**Exercise requirements:** Under this line are the records; write out word for word the part that begins at the line containing "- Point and" and ends at the line containing "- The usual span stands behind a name", and no more.

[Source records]
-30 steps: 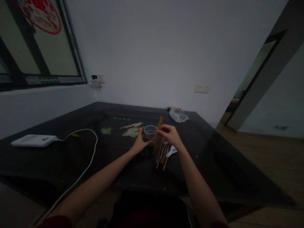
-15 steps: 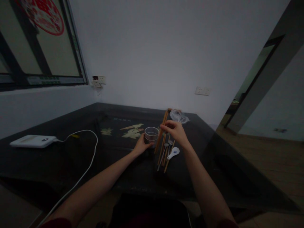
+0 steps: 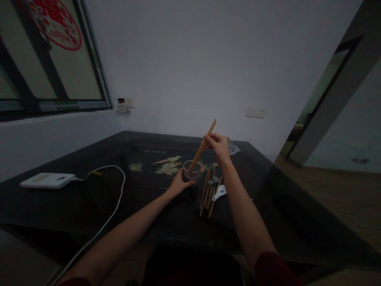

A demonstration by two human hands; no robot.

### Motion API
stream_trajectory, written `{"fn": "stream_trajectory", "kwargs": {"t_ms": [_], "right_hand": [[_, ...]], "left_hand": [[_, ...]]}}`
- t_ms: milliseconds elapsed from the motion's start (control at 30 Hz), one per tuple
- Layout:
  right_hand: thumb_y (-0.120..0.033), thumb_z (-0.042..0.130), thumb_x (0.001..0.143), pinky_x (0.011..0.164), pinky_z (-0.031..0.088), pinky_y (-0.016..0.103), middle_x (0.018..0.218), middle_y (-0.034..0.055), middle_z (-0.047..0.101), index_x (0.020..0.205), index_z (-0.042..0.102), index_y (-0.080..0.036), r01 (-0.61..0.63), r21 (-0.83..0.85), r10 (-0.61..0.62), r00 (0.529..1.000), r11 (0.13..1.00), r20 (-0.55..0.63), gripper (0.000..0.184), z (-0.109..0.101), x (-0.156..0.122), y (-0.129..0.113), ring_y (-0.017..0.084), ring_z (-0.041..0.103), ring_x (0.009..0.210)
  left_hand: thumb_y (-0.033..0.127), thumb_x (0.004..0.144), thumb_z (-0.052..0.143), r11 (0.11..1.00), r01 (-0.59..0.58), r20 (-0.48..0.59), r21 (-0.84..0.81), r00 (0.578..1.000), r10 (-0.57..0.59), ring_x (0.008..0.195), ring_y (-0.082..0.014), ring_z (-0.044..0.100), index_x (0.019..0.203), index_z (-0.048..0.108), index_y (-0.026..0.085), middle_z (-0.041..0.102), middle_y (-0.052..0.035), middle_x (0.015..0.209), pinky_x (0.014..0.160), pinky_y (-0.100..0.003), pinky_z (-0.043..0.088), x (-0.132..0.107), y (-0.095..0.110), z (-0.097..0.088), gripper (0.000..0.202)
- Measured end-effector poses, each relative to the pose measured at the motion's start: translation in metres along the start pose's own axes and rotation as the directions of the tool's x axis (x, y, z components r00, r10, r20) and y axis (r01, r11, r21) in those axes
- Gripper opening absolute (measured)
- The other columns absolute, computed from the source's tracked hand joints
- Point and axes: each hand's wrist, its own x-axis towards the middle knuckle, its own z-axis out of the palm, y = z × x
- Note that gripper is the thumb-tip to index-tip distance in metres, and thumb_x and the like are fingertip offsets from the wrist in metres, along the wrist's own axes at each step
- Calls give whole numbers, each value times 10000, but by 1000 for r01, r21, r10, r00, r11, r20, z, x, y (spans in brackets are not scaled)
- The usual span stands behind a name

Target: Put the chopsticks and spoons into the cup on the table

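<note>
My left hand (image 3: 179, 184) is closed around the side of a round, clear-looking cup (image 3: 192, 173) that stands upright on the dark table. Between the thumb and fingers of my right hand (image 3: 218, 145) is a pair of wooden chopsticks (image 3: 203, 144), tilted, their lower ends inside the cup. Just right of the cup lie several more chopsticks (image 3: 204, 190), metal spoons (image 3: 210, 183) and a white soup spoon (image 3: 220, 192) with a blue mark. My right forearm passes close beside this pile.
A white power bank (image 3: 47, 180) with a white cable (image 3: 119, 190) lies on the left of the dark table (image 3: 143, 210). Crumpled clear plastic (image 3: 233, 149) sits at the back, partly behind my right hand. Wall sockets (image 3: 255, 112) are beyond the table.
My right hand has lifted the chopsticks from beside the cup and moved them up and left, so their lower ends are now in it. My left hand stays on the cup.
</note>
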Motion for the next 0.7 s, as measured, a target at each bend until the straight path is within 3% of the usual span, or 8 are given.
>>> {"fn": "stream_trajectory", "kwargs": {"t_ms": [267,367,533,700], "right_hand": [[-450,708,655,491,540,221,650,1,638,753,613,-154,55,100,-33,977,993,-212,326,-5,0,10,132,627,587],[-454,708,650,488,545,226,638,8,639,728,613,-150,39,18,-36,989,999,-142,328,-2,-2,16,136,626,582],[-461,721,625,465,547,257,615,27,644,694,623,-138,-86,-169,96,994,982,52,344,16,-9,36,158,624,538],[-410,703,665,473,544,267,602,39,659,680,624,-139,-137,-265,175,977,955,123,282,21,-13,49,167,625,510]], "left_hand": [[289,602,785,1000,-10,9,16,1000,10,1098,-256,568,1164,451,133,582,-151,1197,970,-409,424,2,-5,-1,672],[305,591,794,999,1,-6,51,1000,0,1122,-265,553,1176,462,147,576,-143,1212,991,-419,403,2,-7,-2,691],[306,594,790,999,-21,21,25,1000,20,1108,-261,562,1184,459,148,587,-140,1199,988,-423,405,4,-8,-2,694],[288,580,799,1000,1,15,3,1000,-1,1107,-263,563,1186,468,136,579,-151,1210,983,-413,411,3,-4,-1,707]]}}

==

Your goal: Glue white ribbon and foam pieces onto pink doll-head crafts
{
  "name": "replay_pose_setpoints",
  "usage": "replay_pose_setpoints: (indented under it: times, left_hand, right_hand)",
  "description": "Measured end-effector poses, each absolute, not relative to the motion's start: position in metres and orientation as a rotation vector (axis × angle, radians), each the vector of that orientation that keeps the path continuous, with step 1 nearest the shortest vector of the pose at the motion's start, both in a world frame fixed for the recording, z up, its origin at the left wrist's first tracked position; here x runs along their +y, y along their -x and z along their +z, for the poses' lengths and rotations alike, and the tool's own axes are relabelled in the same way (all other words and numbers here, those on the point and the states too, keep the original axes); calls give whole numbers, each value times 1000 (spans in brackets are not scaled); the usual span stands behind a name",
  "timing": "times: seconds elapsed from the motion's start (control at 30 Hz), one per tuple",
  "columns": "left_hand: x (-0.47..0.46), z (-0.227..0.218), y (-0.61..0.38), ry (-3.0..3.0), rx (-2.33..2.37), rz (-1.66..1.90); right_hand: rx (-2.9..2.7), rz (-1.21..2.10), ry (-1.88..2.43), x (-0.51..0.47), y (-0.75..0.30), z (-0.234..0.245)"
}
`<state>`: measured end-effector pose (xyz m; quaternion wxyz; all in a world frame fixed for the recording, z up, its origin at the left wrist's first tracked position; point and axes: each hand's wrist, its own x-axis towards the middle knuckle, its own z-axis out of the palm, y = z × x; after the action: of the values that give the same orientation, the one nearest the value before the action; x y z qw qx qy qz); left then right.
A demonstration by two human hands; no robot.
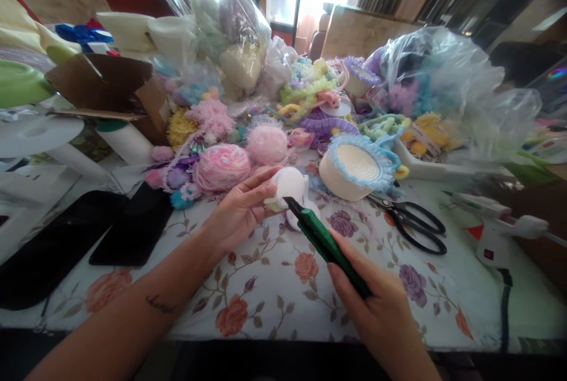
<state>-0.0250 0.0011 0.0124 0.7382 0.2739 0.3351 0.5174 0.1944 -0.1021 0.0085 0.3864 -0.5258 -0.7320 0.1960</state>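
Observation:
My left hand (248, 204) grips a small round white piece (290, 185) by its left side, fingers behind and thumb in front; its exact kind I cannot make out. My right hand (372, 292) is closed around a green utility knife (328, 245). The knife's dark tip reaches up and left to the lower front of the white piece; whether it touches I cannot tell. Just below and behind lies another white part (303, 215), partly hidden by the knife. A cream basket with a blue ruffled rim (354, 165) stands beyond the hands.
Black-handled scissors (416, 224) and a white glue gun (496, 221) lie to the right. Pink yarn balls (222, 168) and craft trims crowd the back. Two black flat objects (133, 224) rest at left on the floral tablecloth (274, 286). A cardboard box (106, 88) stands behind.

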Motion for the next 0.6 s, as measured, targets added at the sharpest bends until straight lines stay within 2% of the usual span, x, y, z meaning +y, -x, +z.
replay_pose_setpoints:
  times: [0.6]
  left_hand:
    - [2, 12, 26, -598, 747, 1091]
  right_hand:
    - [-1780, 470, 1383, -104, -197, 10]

**Exercise result:**
- Point and axes: each hand's wrist, its own x-axis towards the middle knuckle, its own z-axis out of the palm, y = z × x
- Note that gripper is the thumb-tip to index-tip distance in metres, and thumb_x and the like are fingertip offsets from the wrist in metres, along the wrist's own axes at each step
- Calls give whole numbers, each value times 10000, but by 1000 for r01, r21, r10, r00, r11, r20, z, x, y (spans in brackets are not scaled)
- The usual span stands behind a name

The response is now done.